In phytopathogenic fungi, the first MDR phenotype was described in P. digitatum isolates from lemon fruit, which showed resistance to DMI fungicides including triflumizole, fenarimol, bitertanol, and pyrifenox [41]. Thereafter, field-relevant resistance to multiple chemical classes of fungicides were found in isolates of Z. tritici [16], B. cinerea [15], Oculimacula yallundae [59], Sclerotinia homoeocarpa [40], and Penicillium expansum [60]. Although exact mechanism(s) of MDR remained unknown in some pathogens (e.g., O. yallundae), it was typically caused by the overexpression of certain efflux transporters.

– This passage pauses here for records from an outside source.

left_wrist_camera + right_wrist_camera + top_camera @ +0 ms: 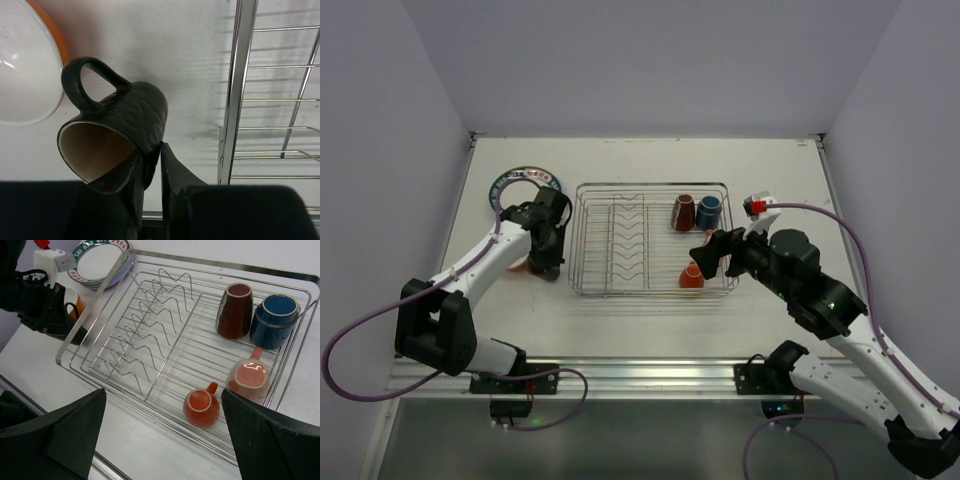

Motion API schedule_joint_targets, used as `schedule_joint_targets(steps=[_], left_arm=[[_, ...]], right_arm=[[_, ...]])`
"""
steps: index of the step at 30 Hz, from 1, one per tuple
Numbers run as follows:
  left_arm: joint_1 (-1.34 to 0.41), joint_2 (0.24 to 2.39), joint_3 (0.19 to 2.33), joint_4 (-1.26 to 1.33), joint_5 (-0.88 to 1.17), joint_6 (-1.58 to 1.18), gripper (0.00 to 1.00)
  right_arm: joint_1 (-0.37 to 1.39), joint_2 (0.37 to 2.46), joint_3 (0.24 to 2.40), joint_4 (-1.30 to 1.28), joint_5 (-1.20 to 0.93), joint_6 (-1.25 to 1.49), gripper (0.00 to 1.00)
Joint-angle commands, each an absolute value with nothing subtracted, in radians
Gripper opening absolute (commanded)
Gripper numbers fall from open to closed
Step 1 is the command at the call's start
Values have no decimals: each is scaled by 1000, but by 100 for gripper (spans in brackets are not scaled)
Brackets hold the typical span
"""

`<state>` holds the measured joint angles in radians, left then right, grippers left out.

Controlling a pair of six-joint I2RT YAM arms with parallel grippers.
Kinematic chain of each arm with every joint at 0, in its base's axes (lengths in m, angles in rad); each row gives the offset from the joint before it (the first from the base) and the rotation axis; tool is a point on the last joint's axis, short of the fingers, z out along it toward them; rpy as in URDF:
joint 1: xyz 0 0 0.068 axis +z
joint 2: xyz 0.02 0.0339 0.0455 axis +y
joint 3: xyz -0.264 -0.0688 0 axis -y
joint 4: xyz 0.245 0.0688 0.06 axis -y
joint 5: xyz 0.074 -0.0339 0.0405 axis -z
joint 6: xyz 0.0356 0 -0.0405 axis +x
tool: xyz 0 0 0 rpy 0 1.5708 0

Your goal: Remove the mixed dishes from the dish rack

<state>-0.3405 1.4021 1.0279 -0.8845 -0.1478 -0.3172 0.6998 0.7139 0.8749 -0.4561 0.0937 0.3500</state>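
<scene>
The left gripper has its jaws clenched on the wall of the black mug, one finger inside the mouth and one outside, and holds it tilted over the table, just outside the left rim of the dish rack and close beside the orange bowl. The step in hand looks like setting this mug down. From the wrist view I cannot tell whether its base already touches the table, so the descent should be slow and straight. The handle points toward the bowl with only a narrow gap between them, so lowering a little toward the rack side, though not against the wire rim, would keep the two from knocking. Because the mug hangs at an angle from a pinch on its rim, it may rock or roll on release. It is better to level it, let the base settle flat, and only then part the jaws and lift straight up, so the inner finger clears the mouth without dragging. The right gripper hovers over the near right part of the rack with its jaws released and spread wide — nothing between them. Below it the orange mug, pink mug, maroon mug and blue mug wait inside. The stacked plates already lie on the table beyond the bowl.
</scene>
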Motion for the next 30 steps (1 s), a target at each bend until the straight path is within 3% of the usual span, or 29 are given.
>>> schedule_joint_targets(steps=[1,8,15,30], left_arm=[[-333,1419,1022,-841,-118,-284,20],[-333,1454,1015,-848,-173,-305,26],[-334,1428,1042,-870,-236,-322,46],[-350,1224,1083,-905,-233,-314,63]], right_arm=[[698,690,865,-413,63,331,99],[696,669,851,-407,63,333,99],[696,669,848,-403,61,334,99],[696,672,856,-403,75,337,99]])
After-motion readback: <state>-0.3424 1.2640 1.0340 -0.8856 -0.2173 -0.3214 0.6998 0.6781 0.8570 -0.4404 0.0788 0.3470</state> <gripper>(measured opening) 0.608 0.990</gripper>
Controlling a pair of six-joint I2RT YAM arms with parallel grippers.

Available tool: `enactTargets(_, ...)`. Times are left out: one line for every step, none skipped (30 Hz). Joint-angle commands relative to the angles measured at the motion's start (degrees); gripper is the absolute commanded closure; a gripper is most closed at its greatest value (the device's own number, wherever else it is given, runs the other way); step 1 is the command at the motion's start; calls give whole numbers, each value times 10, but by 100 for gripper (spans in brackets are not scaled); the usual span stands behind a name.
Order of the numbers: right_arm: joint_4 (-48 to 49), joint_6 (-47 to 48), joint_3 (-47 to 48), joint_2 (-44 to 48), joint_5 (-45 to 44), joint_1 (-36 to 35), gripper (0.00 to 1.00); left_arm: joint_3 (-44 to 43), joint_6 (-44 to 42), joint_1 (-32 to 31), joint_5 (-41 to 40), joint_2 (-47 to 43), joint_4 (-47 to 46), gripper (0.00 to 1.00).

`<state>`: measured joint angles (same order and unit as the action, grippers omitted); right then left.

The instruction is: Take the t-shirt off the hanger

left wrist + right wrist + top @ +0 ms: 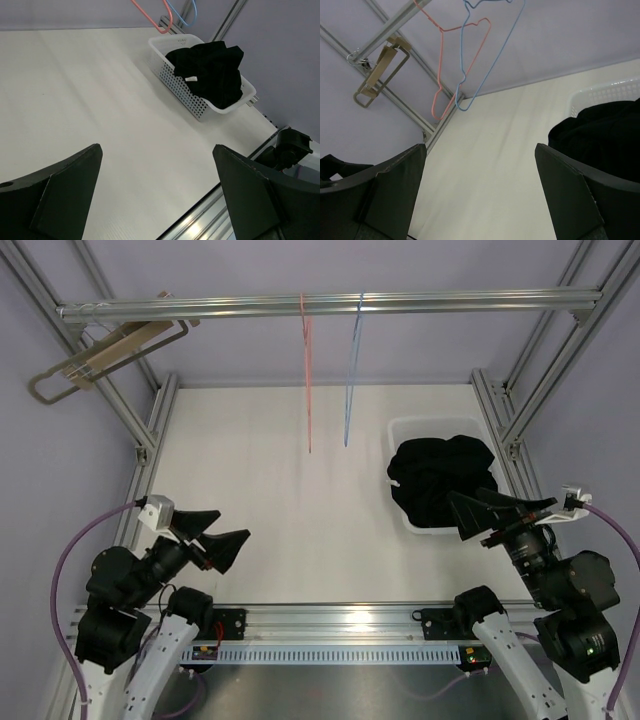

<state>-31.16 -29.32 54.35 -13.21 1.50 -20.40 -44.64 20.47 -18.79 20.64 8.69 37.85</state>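
A black t-shirt (440, 478) lies crumpled in a white basket (404, 427) at the right of the table; it also shows in the left wrist view (212, 70) and the right wrist view (605, 135). A bare pink hanger (307, 370) and a bare blue hanger (352, 365) hang from the top rail (330, 306); both show in the right wrist view (451, 70) (485, 65). My left gripper (222, 534) is open and empty at the near left. My right gripper (470, 515) is open and empty, just near of the basket.
A wooden clip hanger (95, 360) hangs at the rail's left end. Aluminium frame posts (135, 430) stand at both sides of the white table (300, 510). A metal rail (330, 625) runs along the near edge between the arm bases.
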Motion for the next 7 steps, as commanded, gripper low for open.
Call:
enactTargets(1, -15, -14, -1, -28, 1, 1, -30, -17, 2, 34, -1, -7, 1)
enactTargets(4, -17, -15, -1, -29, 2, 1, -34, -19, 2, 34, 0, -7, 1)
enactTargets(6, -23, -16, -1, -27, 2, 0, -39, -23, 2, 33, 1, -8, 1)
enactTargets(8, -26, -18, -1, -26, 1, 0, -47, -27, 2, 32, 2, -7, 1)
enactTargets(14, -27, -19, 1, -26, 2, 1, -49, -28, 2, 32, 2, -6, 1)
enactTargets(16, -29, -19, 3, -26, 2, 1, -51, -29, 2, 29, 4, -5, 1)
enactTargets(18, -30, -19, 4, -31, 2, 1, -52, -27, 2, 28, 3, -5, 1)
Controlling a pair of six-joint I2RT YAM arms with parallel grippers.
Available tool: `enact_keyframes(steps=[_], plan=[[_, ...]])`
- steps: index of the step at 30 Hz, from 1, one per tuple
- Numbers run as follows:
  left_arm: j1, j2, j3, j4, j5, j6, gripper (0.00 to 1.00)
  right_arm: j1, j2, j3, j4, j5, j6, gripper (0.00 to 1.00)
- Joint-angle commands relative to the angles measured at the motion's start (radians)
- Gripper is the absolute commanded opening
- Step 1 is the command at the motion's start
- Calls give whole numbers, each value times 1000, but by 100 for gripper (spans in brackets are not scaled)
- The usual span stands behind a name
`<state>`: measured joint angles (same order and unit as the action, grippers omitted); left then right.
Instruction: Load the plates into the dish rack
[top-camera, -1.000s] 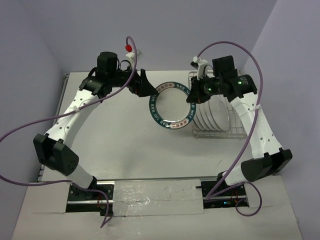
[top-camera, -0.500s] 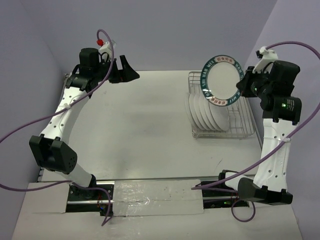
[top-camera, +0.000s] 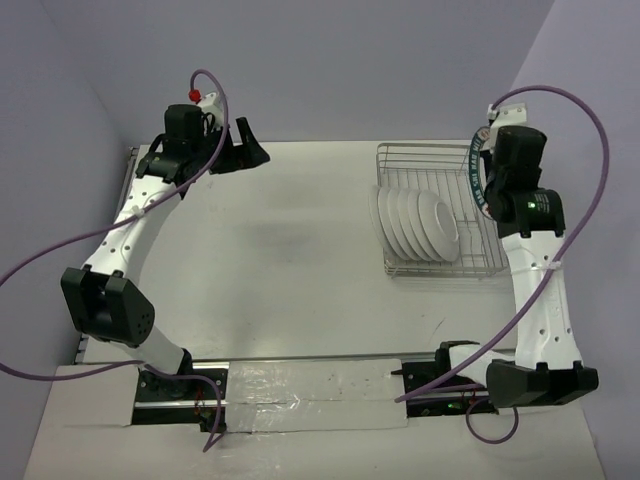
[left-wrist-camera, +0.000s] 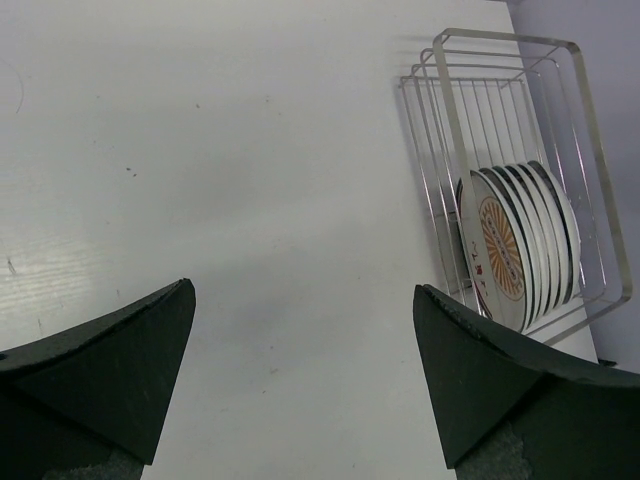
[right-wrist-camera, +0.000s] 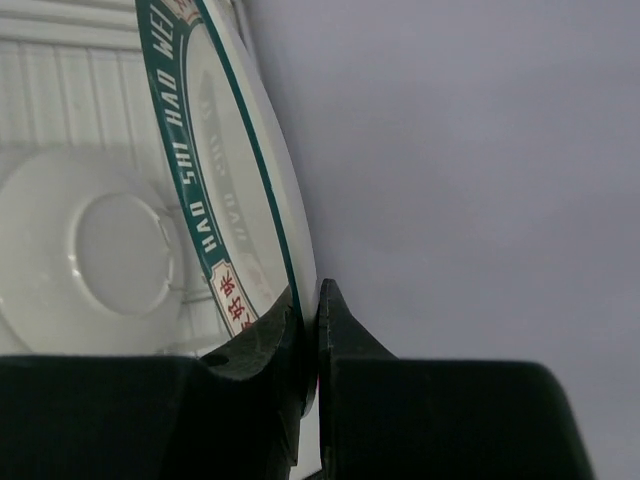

2.3.1. Expression of Efflux Transporters

The majority of efflux transporters are silent or weakly expressed in the absence of toxic compounds, but their expressions can be rapidly induced by the addition of those drugs or phytoalexins [8]. Further, fungal sensitivity to antifungal agents could increase significantly without functional efflux transporters [61]. Although the expression of efflux transporters could be induced in as short as 10 to 15 minutes, this “lag period” seems to be sufficient for toxins to diffuse into fungal cells, leading to growth inhibition. However, if the transporters regulating fungal sensitivity are expressed constitutively, the drug uptake would be blocked and the resistance is thus conferred [20].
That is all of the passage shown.